The second characteristic of maya is more subtle. Anything that appears is not real. This seems like a contradiction. Anything that appears must be real by virtue of its appearance. It has a presence and therefor must have a reality. But we can also say that anything that appears must also disappear. This implies that anything that has a beginning must also have an end. Including your birth. If you are born you must die. If you believe in your birth and death, and your existence consists of the span of these points, the you will suffer, because it implies you were born to die. This sounds harsh but there is no denying birth and death are linked to each other.

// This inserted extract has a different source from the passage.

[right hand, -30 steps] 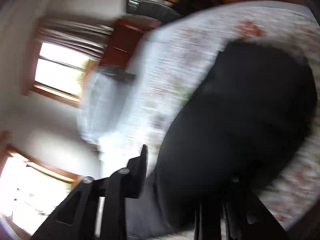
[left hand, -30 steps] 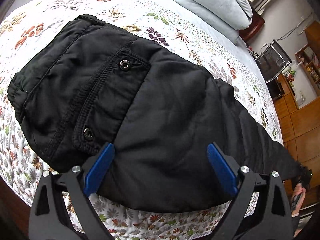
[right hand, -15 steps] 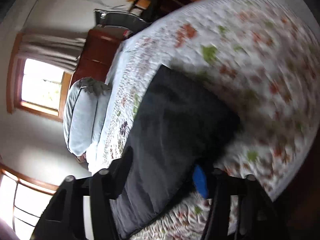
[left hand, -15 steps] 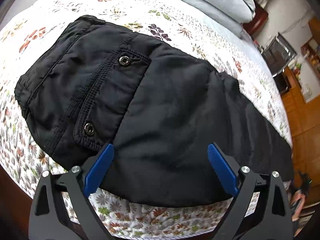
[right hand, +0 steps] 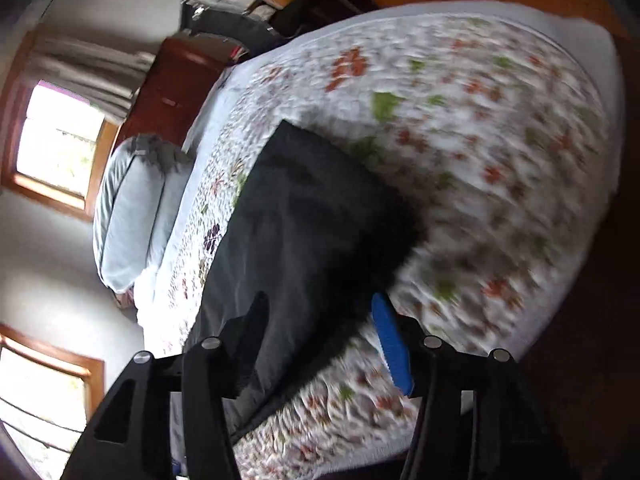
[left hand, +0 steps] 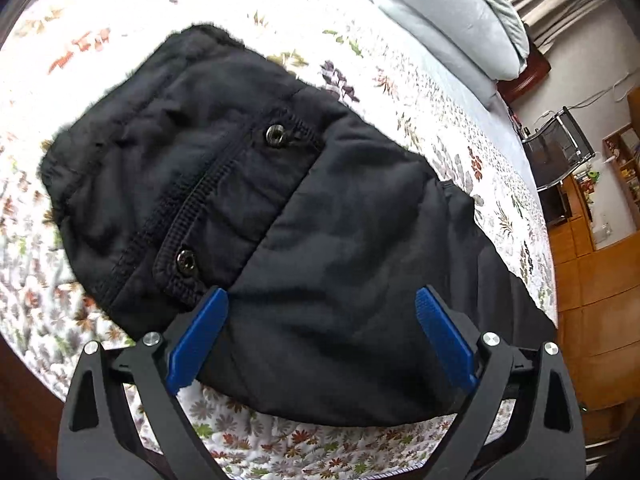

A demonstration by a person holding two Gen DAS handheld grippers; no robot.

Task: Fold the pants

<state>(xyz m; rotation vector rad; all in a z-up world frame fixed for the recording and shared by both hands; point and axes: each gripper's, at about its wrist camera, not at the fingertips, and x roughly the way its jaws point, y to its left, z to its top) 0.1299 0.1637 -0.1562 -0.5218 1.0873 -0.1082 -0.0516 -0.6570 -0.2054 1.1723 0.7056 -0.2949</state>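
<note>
Black pants (left hand: 312, 216) lie flat on a floral bedspread (left hand: 360, 68), waistband at the upper left, a flap pocket with two snaps facing up, legs running off to the lower right. My left gripper (left hand: 320, 320) is open, its blue pads (left hand: 196, 344) spread over the near edge of the seat, holding nothing. In the right wrist view the pant leg (right hand: 304, 232) lies along the bed. My right gripper (right hand: 320, 328) is open above the leg's near edge, empty; the view is blurred.
Pale blue pillows (left hand: 448, 12) lie at the head of the bed and show in the right wrist view (right hand: 128, 208). A wooden nightstand (right hand: 176, 92), a black chair (left hand: 560, 152) and wooden cabinets (left hand: 592, 272) stand beyond the bed. Bed edge is close below both grippers.
My right gripper has swung fast across the bed and now points along the pant leg. My left gripper has shifted slightly over the seat and stays open.
</note>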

Finally our perception of life is bound by space and time, or perception of it is a product of maya. This points to human consciousness being finite and limited, appreciating reality in specific forms and their evolutions. It cannot conceive beyond those boundaries.
But then does anything really come into existence though? Is anything really born? Does anything truly die? Like it said anything that appears must also disappear. That anything with a beginning must have an end.

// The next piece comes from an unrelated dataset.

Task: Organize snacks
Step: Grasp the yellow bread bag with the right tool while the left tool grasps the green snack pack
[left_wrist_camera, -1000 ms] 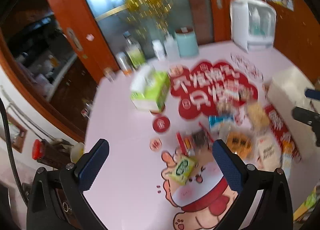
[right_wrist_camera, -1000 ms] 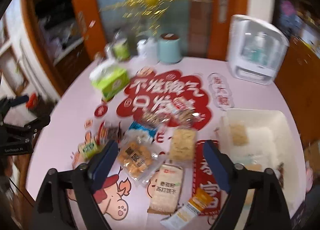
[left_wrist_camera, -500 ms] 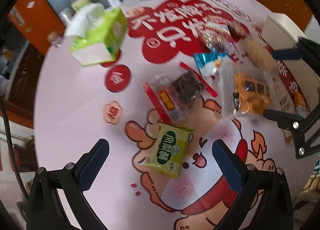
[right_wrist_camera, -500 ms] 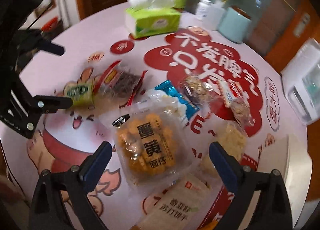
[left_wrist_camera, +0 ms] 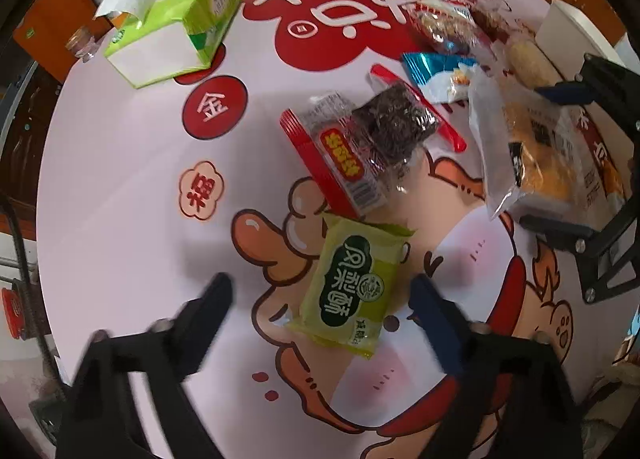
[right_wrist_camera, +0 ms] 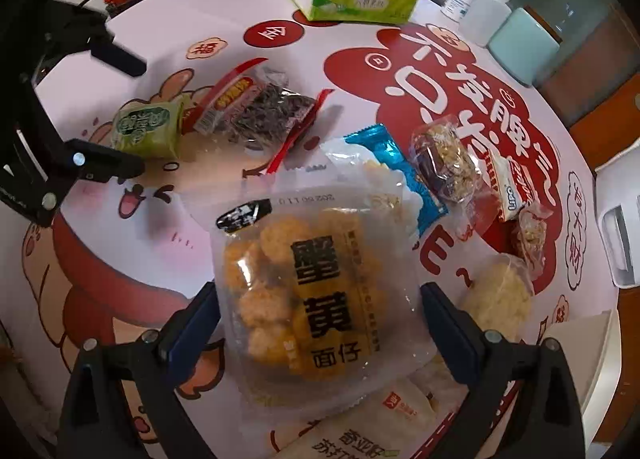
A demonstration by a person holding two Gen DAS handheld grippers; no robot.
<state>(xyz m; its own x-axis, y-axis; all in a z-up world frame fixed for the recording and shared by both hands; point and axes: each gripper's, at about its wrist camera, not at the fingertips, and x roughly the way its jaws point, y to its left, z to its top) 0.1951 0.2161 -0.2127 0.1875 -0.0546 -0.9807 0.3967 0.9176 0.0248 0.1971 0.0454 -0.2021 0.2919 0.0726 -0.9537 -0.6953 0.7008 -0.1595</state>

Examining what reality is not we can see what it is. Reality is unchangeable. It does not have a beginning or end, but always been and always will be. It is not bound by space and time and therefor doesn’t have different parts or facets, nor qualities or characteristics, it is absolute and infinite and therefor beyond the dimension of form.

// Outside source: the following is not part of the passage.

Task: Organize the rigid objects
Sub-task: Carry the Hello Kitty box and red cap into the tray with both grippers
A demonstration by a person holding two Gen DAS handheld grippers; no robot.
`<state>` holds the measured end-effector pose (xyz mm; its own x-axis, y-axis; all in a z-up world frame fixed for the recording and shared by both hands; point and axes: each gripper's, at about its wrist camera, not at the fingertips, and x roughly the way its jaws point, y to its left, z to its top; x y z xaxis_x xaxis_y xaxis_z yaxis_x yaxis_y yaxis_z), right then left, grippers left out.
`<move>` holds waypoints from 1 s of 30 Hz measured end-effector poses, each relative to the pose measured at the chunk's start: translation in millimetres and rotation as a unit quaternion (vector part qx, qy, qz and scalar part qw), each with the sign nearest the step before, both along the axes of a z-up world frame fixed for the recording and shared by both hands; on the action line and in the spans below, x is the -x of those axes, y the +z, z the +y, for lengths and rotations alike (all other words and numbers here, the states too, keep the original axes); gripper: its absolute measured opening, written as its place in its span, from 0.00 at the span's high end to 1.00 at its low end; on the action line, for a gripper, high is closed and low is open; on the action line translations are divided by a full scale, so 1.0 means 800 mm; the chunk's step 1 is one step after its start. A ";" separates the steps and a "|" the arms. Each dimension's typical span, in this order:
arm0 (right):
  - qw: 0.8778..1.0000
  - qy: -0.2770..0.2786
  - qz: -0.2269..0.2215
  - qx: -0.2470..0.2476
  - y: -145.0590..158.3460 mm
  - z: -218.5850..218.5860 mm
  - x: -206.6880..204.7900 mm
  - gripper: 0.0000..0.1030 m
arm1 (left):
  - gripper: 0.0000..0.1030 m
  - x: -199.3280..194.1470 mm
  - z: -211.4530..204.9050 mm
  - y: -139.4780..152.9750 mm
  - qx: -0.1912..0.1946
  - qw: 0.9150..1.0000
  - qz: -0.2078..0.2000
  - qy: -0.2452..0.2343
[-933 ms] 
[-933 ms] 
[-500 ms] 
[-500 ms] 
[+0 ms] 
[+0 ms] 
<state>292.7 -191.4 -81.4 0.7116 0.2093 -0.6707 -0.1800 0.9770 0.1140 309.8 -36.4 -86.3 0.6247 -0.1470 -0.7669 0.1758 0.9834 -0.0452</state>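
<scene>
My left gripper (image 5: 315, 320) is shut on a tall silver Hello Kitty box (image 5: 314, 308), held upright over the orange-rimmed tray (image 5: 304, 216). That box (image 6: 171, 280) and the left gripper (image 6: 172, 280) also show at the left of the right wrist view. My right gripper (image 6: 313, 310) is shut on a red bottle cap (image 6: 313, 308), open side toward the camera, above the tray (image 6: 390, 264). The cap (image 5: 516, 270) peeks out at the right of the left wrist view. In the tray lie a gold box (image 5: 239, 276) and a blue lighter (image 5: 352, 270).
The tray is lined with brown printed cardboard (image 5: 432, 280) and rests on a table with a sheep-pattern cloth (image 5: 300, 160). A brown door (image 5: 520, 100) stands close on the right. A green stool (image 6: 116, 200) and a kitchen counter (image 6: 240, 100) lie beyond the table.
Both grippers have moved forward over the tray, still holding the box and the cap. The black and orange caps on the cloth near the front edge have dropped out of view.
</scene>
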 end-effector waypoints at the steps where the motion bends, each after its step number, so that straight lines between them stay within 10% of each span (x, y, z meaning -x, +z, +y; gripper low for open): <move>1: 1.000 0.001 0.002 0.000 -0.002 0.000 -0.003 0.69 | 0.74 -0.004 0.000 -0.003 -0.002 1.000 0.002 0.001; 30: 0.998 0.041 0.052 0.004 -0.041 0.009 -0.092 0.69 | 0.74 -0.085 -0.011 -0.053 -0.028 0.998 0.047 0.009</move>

Again reading through what he writes it just seems based on his say so. Reality is changeable and there isn't anything to prove that we are more than our bodies. The indefiniteness he speaks off is just a trick of the brain, a common sight in meditation and in NDEs. Of course they could make the argument that the brain is masking that true nature of reality by doing that, though there wouldn't be much to support that since it is the same brain that led to their experience to begin with.